Delineation of control activities.

Control methods

These are the processes and procedures that are followed in the control activities until positive or negative results are determined.

Control procedures

These are the techniques and practices that are applied in the control activities carried out by the control bodies.

Control

instruments They constitute control instruments, the organization charts, work schedules, worksheets, certificates, books, documents, etc.

Control tools

They are made up of the general and specific rules of the entity.

Control mechanisms

These are the ways to control; for example the evaluation of the strategic plan, the evaluation of the budget and the analysis and interpretation of the financial statements.

Control techniques These

are the practices and skills, domains or skills in the use of tools, mechanisms and instruments in institutional control activities.

Control actions

Effect of applying procedures, techniques and practices in a company.

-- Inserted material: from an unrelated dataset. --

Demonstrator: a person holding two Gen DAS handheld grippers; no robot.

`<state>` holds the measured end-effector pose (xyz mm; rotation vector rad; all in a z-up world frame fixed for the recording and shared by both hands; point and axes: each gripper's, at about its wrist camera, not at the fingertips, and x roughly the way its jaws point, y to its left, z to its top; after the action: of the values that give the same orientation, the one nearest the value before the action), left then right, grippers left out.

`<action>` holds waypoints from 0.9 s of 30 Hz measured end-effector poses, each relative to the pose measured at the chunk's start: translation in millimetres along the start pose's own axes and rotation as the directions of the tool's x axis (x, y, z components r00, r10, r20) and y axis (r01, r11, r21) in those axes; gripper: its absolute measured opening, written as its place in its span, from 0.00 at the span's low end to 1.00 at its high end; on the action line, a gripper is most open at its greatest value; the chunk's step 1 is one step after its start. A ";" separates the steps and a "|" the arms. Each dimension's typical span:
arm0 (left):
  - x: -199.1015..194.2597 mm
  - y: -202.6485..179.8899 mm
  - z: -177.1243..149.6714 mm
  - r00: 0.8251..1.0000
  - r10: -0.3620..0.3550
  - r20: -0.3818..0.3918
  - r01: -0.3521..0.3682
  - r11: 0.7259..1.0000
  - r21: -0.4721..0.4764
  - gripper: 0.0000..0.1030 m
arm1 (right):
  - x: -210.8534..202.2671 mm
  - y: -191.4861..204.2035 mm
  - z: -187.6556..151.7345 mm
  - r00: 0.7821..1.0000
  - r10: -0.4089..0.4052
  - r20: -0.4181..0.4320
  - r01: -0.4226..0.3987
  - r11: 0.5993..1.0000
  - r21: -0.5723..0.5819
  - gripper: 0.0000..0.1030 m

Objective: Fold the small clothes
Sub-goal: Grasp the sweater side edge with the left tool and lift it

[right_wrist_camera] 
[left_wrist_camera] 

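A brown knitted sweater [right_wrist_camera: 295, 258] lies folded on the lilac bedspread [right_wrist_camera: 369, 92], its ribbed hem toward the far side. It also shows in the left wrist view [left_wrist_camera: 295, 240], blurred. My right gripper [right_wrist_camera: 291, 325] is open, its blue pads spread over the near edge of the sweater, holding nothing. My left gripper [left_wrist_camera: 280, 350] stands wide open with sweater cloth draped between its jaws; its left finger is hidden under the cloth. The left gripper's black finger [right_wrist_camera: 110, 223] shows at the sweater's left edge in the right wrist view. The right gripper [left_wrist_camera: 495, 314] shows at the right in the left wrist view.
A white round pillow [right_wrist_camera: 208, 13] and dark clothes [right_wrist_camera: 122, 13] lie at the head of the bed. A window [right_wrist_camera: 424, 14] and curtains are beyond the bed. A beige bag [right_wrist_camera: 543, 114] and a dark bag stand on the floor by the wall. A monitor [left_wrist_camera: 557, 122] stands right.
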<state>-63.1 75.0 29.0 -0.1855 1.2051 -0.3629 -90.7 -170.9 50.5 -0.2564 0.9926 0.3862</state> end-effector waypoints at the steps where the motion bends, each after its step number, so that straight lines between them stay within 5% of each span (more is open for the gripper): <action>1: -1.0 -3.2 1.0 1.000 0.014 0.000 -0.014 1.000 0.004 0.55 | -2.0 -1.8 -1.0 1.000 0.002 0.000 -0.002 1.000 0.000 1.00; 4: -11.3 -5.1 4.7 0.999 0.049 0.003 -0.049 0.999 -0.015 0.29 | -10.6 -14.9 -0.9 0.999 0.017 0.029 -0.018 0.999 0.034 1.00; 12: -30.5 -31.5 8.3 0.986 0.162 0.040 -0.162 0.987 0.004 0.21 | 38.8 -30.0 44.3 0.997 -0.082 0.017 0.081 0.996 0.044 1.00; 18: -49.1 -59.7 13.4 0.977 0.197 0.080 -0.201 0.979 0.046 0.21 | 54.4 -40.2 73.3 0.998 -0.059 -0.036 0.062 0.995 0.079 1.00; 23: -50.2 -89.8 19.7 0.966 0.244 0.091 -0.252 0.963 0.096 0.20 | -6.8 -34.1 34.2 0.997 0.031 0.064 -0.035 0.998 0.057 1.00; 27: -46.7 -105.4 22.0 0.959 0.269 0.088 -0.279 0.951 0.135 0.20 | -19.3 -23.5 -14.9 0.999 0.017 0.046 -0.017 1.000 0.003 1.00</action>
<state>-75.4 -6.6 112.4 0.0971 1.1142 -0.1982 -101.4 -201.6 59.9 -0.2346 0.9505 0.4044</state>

They are the procedures used in the entity's control activities.

Control risks

The identification and analysis of risks is a continuous interactive process and constitutes a fundamental component of an effective internal control system. Management must carefully examine existing risks at all levels and take appropriate action and manage them.

Control as a feedback system

The position of considering control only as the establishment of norms, evaluation measures and correction of deviations, has changed in recent times. Managers surely measure actual work, compare it against norms, and identify and analyze deviations. But then, to make the necessary corrections, they must implement and improve corrective action programs in order to achieve the desired objectives.

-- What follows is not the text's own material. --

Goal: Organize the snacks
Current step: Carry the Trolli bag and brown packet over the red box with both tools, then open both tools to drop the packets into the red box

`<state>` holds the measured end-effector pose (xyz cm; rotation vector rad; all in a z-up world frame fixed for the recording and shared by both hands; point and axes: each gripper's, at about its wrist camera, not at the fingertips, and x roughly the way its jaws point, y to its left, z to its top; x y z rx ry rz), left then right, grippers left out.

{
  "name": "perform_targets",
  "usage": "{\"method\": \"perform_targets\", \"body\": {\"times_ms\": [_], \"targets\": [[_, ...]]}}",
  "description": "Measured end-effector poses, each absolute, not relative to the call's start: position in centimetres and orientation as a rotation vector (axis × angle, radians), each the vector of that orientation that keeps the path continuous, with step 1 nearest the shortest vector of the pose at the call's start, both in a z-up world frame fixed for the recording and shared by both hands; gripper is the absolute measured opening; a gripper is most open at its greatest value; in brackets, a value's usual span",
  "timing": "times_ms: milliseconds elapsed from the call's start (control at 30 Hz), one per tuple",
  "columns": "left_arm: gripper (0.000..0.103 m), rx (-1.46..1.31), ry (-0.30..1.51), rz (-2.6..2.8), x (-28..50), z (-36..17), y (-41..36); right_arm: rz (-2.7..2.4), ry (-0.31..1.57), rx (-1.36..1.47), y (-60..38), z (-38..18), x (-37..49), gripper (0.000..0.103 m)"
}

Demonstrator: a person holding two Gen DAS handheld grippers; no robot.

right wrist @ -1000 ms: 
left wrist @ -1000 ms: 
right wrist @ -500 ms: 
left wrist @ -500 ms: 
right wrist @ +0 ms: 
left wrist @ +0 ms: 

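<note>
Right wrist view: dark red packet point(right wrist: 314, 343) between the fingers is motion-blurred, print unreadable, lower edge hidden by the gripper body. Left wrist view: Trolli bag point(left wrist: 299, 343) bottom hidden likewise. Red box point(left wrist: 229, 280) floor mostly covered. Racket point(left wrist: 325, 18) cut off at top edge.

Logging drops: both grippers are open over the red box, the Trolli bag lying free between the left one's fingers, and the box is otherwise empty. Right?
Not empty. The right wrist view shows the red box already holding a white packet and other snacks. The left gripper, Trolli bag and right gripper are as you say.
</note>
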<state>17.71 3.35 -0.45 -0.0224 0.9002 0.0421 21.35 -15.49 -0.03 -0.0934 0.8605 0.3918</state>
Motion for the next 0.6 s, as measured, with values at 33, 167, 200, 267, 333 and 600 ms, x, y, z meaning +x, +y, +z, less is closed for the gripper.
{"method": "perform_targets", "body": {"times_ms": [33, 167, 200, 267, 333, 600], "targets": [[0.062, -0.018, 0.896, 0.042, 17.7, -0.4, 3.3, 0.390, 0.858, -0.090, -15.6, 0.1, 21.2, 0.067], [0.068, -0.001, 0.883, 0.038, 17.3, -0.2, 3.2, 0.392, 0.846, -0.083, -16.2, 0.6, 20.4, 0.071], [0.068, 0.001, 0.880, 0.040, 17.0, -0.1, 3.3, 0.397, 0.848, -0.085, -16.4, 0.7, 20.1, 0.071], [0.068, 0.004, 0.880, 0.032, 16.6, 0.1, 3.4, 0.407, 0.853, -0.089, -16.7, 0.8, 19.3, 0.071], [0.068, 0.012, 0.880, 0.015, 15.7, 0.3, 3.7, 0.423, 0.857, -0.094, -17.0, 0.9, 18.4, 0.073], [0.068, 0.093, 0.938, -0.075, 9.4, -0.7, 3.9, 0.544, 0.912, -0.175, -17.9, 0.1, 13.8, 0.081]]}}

What can be achieved with internal control Internal

control can help an entity achieve its objectives, organization, administration, profitability and performance and prevent the loss of resources. It can help you obtain reliable financial information. It can also reinforce confidence that the entity complies with applicable laws and regulations, avoiding damaging effects on its reputation and other consequences. In short, it can help an entity get where it wants to go and avoid dangers and surprises along the way.

What can not be achieved with internal control

Expectations can be higher and unrealistic. Internal control does not guarantee the success of an entity. Even effective internal control can only "help" the achievement of objectives. It can provide information to management about the entity's progress, or lack of such progress, towards the achievement of those objectives. However, internal control cannot make an intrinsically deficient official become efficient and effective.

2.7.2. Definition of financial management terms

AGENT

Person who represents, acts and is accountable for another.

ANNUITY Predetermined

sum that a “beneficiary” is entitled to receive periodically, until his death, or for a certain number of years, as a result of an agreed plan.

FRAUD

Practice of simulation and artifice with the intention of deceiving or injuring another. It is illegal.

GUARANTEE

Promise made by one person to respond for the non-performance of another, in the payment of a debt or in the performance of an obligation.

CREDIT

Creditor - Person or entity that lends or grants credit to another person or entity and thereby acquires the right to collect interest and the repayment of the amount loaned.

Secured creditor - A person whose rights over another are protected by collateral or a mortgage or other security right.

FINANCE CHARGE

The cost of a loan.

CREDIT

It is the promise of payment in the future to be able to buy or borrow in the present.

ROTATING CREDIT

Commonly called a line of credit, it is a facility that can be used repeatedly, up to the established limit.

DEBTOR

Person who has a debt and the obligation to pay the creditor.

GUARANTEE

Person who agrees to pay if someone else does not.

CREDIT HISTORY

The continuing record of a debtor's debts and commitments and how well they have been paid or honored.

INTEREST

Charge that is charged to the borrower for using the money or capital of another person or entity. It is paid at agreed intervals and is commonly expressed as an annual percentage of unpaid principal.

MAIN

Amount of money that has been lent and on which interest is computed and they have to pay.

SURCHARGE

Amount that is frequently added to a payment contract in an installment sale, to cover selling and administrative expenses, interest, risks and sometimes other factors as well.

FINANCIAL REGULATIONS

Set of laws and regulations to protect consumers who use credit and investors, as well as to guarantee the solvency and soundness of a country's financial system.

CREDIT

CARD Plastic card issued by a creditor that allows individuals to borrow money and purchase goods or services according to a previously established credit agreement.

FIXED RATE

It is an interest rate applicable to the principal of a loan or credit agreement that is established from the beginning and does not change at any time during the term of the contract.

VARIABLE RATE

It is an interest rate applicable to the principal of a loan or contract that can be increased or decreased for the duration of the contract. Usually, the rate changes cannot exceed certain minimums or maximums agreed in the contract.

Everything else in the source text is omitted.